* What the exercise asks:
How do the lines below between the ones holding "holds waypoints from" and "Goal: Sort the", inclusive, read? Give them again exactly, with no other lines.

(Given information begins)

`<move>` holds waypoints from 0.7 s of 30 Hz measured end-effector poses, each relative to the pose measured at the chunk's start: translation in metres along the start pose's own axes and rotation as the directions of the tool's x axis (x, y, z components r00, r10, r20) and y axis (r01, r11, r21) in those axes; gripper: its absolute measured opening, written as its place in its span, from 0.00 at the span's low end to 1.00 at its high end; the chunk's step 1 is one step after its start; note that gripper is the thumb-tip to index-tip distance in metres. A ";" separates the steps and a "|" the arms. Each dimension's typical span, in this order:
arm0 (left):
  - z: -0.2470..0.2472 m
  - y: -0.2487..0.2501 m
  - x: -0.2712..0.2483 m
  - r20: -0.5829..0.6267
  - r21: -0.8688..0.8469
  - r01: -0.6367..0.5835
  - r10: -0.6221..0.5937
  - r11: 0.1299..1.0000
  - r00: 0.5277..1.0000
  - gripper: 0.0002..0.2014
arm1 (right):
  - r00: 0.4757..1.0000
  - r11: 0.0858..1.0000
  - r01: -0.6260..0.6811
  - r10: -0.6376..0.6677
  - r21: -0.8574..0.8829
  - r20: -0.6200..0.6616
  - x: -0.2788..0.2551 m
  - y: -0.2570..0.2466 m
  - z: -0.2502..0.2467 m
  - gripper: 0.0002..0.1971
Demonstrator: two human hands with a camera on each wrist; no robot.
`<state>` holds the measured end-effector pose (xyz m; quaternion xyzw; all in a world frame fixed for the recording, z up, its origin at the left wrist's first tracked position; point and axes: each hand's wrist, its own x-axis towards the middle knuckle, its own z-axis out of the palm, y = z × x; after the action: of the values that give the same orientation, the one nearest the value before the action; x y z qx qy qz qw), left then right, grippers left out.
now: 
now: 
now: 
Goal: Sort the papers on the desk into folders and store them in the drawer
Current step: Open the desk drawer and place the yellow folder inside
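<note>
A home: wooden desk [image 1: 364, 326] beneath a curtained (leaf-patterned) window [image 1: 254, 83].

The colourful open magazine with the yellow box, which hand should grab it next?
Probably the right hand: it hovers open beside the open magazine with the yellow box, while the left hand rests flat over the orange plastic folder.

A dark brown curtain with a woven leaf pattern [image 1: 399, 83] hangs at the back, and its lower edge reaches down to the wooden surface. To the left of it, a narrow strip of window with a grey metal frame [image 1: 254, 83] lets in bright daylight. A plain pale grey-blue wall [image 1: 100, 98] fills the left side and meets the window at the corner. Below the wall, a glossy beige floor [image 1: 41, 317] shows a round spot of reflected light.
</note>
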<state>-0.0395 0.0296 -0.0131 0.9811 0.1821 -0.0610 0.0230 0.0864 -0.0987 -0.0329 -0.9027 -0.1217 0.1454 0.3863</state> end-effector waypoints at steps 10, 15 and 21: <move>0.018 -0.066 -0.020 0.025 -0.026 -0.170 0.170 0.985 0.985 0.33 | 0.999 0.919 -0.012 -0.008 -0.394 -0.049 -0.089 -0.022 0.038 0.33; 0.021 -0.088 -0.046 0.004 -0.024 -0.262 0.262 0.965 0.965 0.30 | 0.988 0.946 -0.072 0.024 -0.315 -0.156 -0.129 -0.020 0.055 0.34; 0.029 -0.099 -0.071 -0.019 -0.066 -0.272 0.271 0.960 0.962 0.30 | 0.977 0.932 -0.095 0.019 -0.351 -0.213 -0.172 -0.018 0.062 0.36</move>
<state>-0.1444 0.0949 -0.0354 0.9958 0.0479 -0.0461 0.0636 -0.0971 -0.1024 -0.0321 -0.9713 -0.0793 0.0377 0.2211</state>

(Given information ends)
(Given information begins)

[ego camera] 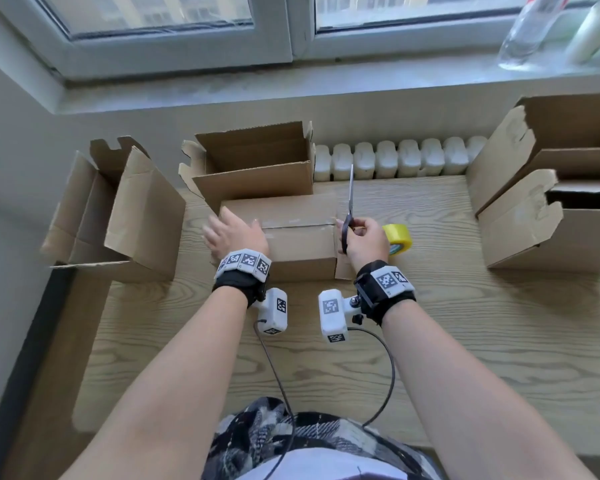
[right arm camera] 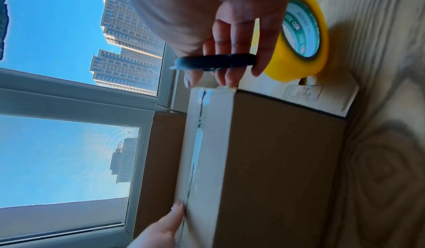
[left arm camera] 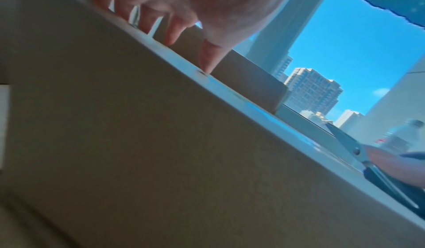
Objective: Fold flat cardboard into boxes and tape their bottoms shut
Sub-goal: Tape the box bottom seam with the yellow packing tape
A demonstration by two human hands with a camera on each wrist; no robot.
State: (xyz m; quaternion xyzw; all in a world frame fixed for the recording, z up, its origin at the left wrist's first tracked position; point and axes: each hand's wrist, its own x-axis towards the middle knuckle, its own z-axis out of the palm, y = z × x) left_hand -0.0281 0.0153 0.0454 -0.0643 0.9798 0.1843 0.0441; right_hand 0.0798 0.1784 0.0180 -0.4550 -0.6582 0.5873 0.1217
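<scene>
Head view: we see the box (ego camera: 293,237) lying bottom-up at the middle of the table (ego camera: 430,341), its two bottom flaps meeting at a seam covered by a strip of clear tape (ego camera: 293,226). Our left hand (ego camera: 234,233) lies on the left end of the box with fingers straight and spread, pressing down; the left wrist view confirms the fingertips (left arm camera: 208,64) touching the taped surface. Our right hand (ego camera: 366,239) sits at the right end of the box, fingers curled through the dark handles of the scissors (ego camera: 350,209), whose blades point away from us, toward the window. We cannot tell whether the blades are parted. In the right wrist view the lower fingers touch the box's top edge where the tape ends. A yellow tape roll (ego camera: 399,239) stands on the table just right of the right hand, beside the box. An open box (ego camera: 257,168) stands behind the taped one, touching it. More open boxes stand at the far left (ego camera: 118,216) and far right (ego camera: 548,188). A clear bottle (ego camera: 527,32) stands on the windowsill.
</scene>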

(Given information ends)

* Response for this exercise:
`<move>` holds waypoints from 0.7 s of 30 Hz measured end-effector poses, each relative to the pose measured at the chunk's start: translation in metres along the start pose's own axes and rotation as the directions of the tool's x axis (x, y, z components r00, r10, r20) and y axis (r01, r11, r21) in those axes; gripper: its absolute measured opening, written as its place in its span, from 0.00 at the span's low end to 1.00 at its high end; the chunk's step 1 is one step after its start; note that gripper is the thumb-tip to index-tip distance in metres. A ";" separates the steps and a "|" the arms. Each dimension's typical span, in this order:
arm0 (left):
  - z: -0.2470..0.2472 m
  - y: -0.2487..0.2501 m
  - x: -0.2712..0.2483 m
  - r20: -0.5829..0.6267
  - r21: -0.8688..0.8469
  - r01: -0.6367..0.5835
  - r10: -0.6221..0.5937
  - r11: 0.1299..1.0000
  - r00: 0.5277..1.0000
  - gripper: 0.0002..0.2014
arm1 (right):
  - r00: 0.4757..1.0000
  - r11: 0.0858..1.0000
  - r01: -0.6260..0.6811
  - r10: -0.6376..0.6677
  - r21: -0.8574..0.8829
  - r20: -0.6200..0.6616
  - x: -0.2788..0.2551 m
  - y: -0.2570..0.2466 m
  - z: -0.2502..0.2467 m
  - gripper: 0.0002..0.1971
Demonstrator: two human hands with a camera on each wrist; no robot.
`<state>` holds the measured end-effector pose (xyz m; quaternion xyzw; all in a world frame fixed for the recording, z up, its origin at the left wrist's first tracked position; point and axes: each hand's wrist, its own x-axis towards the middle knuckle, its own z-axis out of the palm, y = z × x; after the action: of the values that give the same orientation, the one nearest the value before the action; x y z qx qy qz qw), left then right, grippers left out.
now: 
now: 
now: 
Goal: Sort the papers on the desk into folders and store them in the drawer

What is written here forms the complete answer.